=== Section Start ===

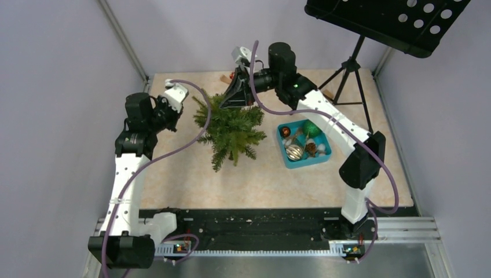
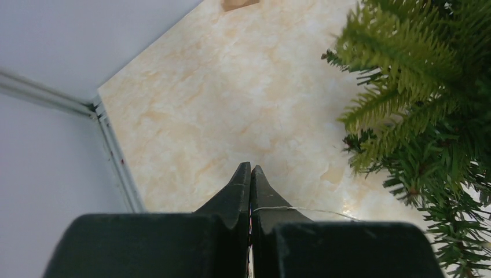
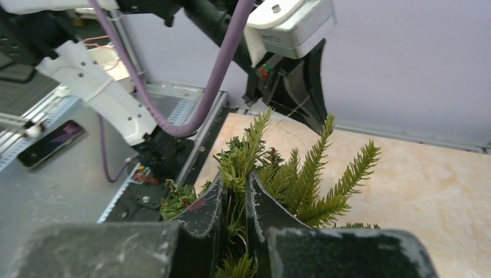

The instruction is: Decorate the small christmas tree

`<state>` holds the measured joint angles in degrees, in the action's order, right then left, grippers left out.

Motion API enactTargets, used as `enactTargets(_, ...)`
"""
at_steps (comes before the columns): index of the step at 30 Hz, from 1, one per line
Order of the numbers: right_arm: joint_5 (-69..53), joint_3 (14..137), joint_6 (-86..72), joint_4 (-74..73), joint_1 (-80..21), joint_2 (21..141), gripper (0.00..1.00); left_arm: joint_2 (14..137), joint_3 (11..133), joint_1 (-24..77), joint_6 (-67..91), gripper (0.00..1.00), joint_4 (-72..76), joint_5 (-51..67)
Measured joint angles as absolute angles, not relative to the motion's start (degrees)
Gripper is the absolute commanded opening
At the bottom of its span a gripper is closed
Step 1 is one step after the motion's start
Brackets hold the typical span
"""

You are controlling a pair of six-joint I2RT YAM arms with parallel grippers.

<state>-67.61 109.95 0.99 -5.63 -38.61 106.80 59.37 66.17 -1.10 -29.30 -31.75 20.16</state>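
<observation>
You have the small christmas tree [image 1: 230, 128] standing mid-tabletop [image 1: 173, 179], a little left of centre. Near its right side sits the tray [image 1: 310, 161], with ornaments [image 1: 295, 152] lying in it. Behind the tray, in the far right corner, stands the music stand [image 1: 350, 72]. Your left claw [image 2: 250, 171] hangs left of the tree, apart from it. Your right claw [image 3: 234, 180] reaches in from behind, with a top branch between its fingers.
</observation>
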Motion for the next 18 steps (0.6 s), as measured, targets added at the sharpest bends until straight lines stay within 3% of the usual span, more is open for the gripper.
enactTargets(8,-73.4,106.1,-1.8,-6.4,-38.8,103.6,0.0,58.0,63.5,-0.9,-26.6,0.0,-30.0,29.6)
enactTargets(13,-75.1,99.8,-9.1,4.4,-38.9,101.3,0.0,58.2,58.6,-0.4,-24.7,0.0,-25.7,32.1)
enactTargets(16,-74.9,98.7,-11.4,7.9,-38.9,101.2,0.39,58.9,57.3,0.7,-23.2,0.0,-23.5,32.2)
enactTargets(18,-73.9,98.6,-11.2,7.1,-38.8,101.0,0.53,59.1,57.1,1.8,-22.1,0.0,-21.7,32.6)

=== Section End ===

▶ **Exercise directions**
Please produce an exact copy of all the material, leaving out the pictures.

▶ **Exercise result**
The instruction is: Decorate the small christmas tree

`<state>` holds the measured joint angles in degrees, in the action's order, right then left, grippers left out.

Motion API enactTargets, used as `enactTargets(_, ...)`
"""
at_steps (comes before the columns): index of the step at 30 Hz, from 1, one per line
Order of the numbers: right_arm: joint_5 (-69..53), joint_3 (14..137), joint_6 (-86..72), joint_4 (-74..73), joint_1 (-80..21), joint_2 (21..141), gripper (0.00..1.00); left_arm: joint_2 (14..137), joint_3 (11..133), joint_1 (-24..77), joint_6 (-67..91), gripper (0.00..1.00), joint_4 (-72..76), joint_5 (-51..67)
Measured joint angles as absolute angles, not relative to the motion's start (degrees)
Gripper is the absolute commanded opening
At the bottom of its span a gripper is closed
Step 1 is one step after the motion's start
Brackets hold the typical span
"""

You are controlling a pair of six-joint I2RT YAM arms with parallel grippers.

<state>-67.61 109.95 0.99 -5.63 -38.61 106.80 59.37 66.17 -1.10 -29.30 -31.75 20.16</state>
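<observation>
You have the small christmas tree [image 1: 230, 128] standing mid-tabletop [image 1: 173, 179], a little left of centre. Near its right side sits the tray [image 1: 310, 161], with ornaments [image 1: 295, 152] lying in it. Behind the tray, in the far right corner, stands the music stand [image 1: 350, 72]. Your left claw [image 2: 250, 171] hangs left of the tree, apart from it. Your right claw [image 3: 234, 180] reaches in from behind, with a top branch between its fingers.
</observation>
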Motion for the next 18 steps (0.6 s), as measured, targets added at the sharpest bends until straight lines stay within 3% of the usual span, more is open for the gripper.
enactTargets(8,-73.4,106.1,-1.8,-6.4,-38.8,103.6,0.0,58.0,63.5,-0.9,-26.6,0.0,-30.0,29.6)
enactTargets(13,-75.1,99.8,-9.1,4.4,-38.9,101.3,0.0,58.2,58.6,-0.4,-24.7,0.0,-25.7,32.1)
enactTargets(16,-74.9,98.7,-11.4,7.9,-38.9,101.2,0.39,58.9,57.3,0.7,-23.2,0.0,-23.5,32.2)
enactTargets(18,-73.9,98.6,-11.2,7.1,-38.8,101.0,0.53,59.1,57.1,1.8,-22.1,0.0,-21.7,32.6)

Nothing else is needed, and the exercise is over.